In an alternative embodiment, the actuator 118 can be omitted. Instead, the obstacle 114 includes a magnet that is moveable due to proximity of the obstacle to a collar 106. In this alternative embodiment, the assembly of the obstacle 114 and the mirror 116 can be the casing collar locator, so that a separate casing collar locator 104 is not needed.

Relative movement of the mirror 116 and the obstacle 114 changes the light reflected back through the fiber optic line 112. A timing diagram illustrating detection of casing collars 106 is shown in FIG. 5. The output of the casing collar locator 104 is pulsed upon detection of collars, as indicated by pulses 200. Light is transmitted from a surface optical transmitter 124 into the fiber optic line 112. The transmitted light is received as incoming light 120 at the interface components 110, and reflected back as reflected light 122. Normally, when the casing collar locator 104 is not in the presence of a casing collar 106, the obstacle 114 does not block the light path between the mirror 116 and the fiber optic line 112. As a result, the reflected light 122 is at full or almost full intensity. However, upon detection of a casing collar 106, the obstacle 114 blocks the light path between the mirror 116 and the fiber optic line 112. As a result, the reflected light 122 is at reduced intensity, as represented by low-going pulses 202 in the timing diagram of FIG. 5. The reflected light 122 is received by a receiver 126 at the well surface, and processed by a data processing module 130. In this way, the position of the tool is accurately telemetered to the surface via the fiber optic line.
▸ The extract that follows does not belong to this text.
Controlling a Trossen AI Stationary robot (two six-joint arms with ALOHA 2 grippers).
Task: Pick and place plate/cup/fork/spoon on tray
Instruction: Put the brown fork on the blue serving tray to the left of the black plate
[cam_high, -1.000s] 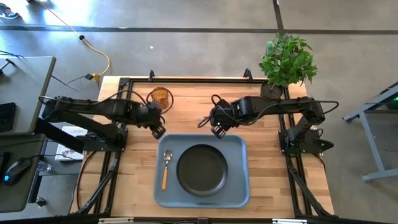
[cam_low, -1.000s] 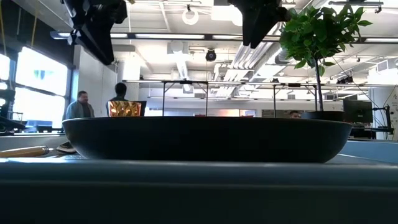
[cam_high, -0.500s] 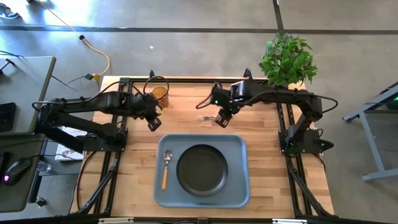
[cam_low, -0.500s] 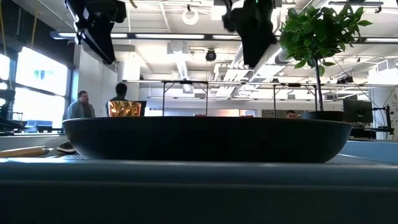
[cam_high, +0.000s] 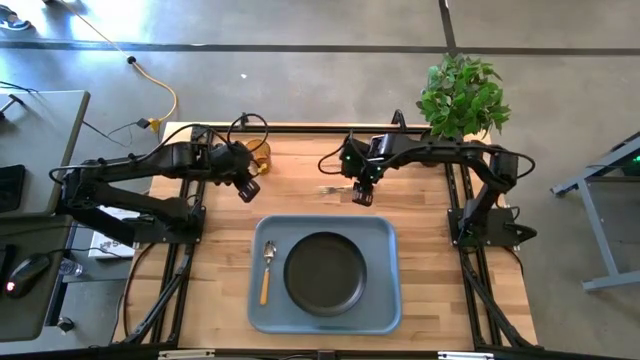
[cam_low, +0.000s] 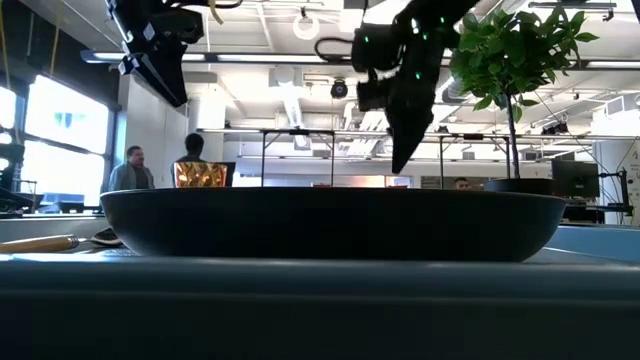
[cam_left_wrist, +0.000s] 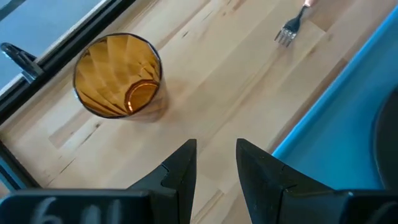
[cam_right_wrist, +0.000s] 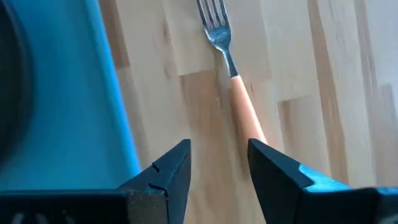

The relative position of the obstacle 114 and the mirror 116 can be switched, such that light is blocked when the casing collar locator is not in the vicinity of a casing collar 106, but light is allowed to pass through when the casing collar locator is in the vicinity of a casing collar.

In alternative embodiments, the interface components 110 can be used with tools other than the casing collar locator 104. Examples of other tools include other types of sensors, gamma ray tools, and so forth. Such a tool transmits predefined codes to represent respective events. In response to the codes, the mirror 116 and/or obstacle 114 are moved relative to each other by different distances, so that the reflected light 122 is modulated differently to represent the respective events.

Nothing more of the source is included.